The company said nine months ago it would impose hour limitations like it does in New York, but the numbers suggest it has been slow to act.
The figures came to light after Labour MP and business committee chairwoman Rachel Reeves submitted questions to Uber for her investigation into the gig economy.
"Uber needs to demonstrate it is prioritising safety. It needs to ensure it is not allowing its passengers and drivers to be put at risk. And it needs to answer all [my] questions . . . or we may conclude it has something to hide."
Uber responded saying the average number of hours worked was far fewer. "Drivers spend an average of 30 hours a week logged into our app. We regularly remind drivers to take breaks and will shortly be introducing hours limits in our app," it said.

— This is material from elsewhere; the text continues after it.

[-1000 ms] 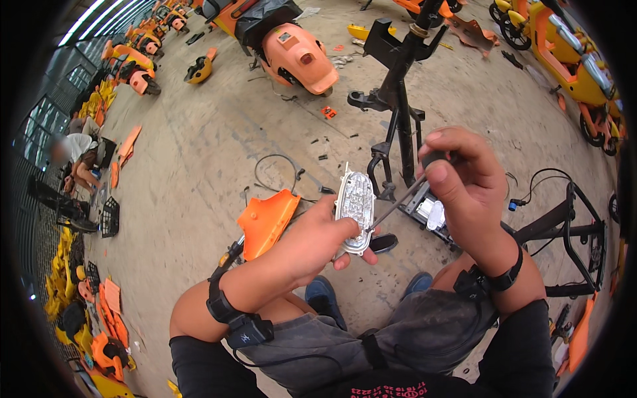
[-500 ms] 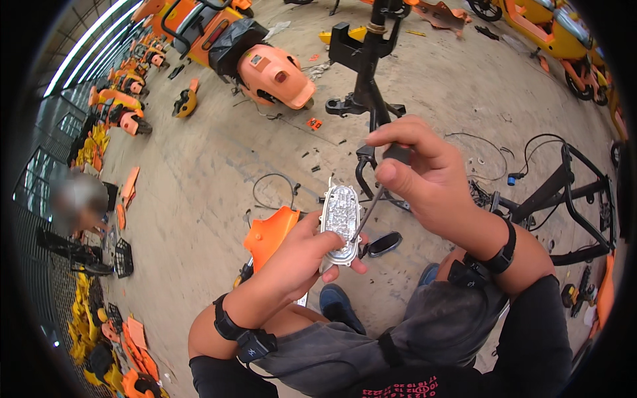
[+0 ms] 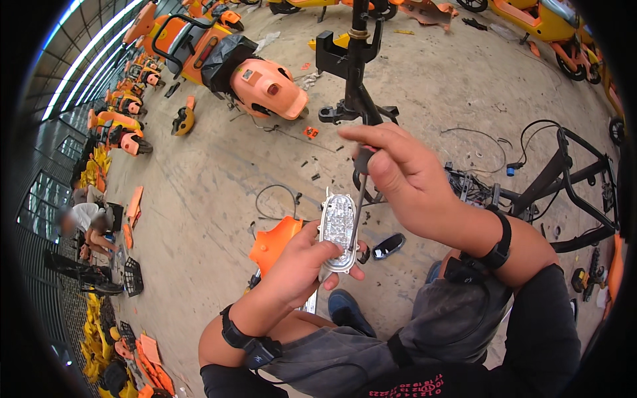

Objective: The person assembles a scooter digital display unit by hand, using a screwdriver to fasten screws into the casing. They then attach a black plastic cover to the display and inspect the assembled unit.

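Observation:
My left hand (image 3: 303, 263) is closed around the lower end of an oval lamp housing (image 3: 339, 225) with a shiny silver inside, its thumb lying over the near edge. In my right hand (image 3: 410, 176) is a screwdriver (image 3: 362, 205) with a dark handle, pinched between thumb and fingers, the index finger reaching over the handle's top. Its shaft slants down, and the tip meets the lower right part of the housing. An orange plastic panel (image 3: 270, 247) lies just left of my left hand. Below the right hand, a dark oval cover (image 3: 388, 246) rests on the floor.
A black scooter frame (image 3: 358, 73) stands ahead, another frame (image 3: 564, 186) at right. Loops of cable (image 3: 279, 199) and small parts lie on the concrete. An orange scooter (image 3: 259, 83) is at far left. A person (image 3: 89, 219) sits at the left edge near a black basket (image 3: 133, 276).
My right hand has moved slightly left, and the screwdriver stands more upright against the housing. The view has shifted a little; the left hand keeps its hold.

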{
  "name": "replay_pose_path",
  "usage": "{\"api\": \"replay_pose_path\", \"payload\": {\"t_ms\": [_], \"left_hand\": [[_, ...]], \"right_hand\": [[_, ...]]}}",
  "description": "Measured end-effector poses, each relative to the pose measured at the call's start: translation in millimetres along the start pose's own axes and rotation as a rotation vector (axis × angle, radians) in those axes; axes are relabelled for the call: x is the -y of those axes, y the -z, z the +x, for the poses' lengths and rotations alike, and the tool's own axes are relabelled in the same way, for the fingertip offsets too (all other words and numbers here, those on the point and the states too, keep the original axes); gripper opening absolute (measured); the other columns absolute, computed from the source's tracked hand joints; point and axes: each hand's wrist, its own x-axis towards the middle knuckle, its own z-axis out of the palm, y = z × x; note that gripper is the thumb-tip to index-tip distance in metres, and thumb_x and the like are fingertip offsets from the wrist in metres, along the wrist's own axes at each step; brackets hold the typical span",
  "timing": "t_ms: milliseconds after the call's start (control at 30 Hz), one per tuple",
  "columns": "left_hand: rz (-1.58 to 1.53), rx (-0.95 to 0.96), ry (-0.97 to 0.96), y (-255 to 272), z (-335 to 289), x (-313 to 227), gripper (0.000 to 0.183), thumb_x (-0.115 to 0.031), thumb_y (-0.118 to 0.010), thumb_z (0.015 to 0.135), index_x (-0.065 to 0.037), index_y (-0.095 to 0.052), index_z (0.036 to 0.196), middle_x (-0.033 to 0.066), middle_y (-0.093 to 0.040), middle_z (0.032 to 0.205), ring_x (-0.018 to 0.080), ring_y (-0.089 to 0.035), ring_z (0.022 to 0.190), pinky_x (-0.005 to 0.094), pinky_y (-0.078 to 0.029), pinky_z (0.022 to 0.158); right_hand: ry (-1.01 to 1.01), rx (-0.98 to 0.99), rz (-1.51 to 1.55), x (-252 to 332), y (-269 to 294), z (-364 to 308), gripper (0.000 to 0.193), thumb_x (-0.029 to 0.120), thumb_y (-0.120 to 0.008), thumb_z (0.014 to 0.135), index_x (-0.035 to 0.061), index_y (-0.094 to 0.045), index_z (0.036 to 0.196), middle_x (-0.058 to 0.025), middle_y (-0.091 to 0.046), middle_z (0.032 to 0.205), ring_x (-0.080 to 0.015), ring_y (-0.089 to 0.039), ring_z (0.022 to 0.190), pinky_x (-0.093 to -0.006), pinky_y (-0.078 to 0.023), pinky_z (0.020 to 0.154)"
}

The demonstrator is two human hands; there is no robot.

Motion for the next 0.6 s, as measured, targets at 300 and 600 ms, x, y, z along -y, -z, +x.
{"api": "replay_pose_path", "payload": {"t_ms": [300,600], "left_hand": [[0.011,0.001,0.006,-0.4,-1.3,-2.3,0.051,0.000,-0.043,0.092,0.003,-0.036,0.143,0.0244,-0.065,0.118,0.0310,-0.074,0.083,0.0225,-0.044,0.044],[0.019,0.000,-0.011,1.3,-1.4,0.1,0.048,0.000,-0.043,0.093,0.003,-0.038,0.141,0.0240,-0.065,0.118,0.0306,-0.074,0.083,0.0227,-0.044,0.044]], "right_hand": [[-0.254,0.004,0.324,8.6,-1.5,-3.0,0.038,0.018,-0.064,0.101,0.0068,-0.054,0.136,-0.0065,-0.061,0.120,-0.0123,-0.058,0.112,-0.0310,-0.047,0.097],[-0.168,-0.106,0.440,13.5,-5.8,-1.6,0.026,0.020,-0.064,0.101,0.0032,-0.062,0.121,-0.0039,-0.061,0.106,-0.0114,-0.060,0.097,-0.0289,-0.049,0.088]]}}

Reeves' investigation into the gig economy - which is part of what is known as the shared economy - comes as the ONS estimated the UK sharing economy was estimated to be worth £0.5bn in 2014 but forecast to be worth £9bn by 2025.
In 2014, it was estimated that 25% of the UK adult population are sharing online in some way while 3% of the UK workforce is thought to already provide a service through the sharing economy.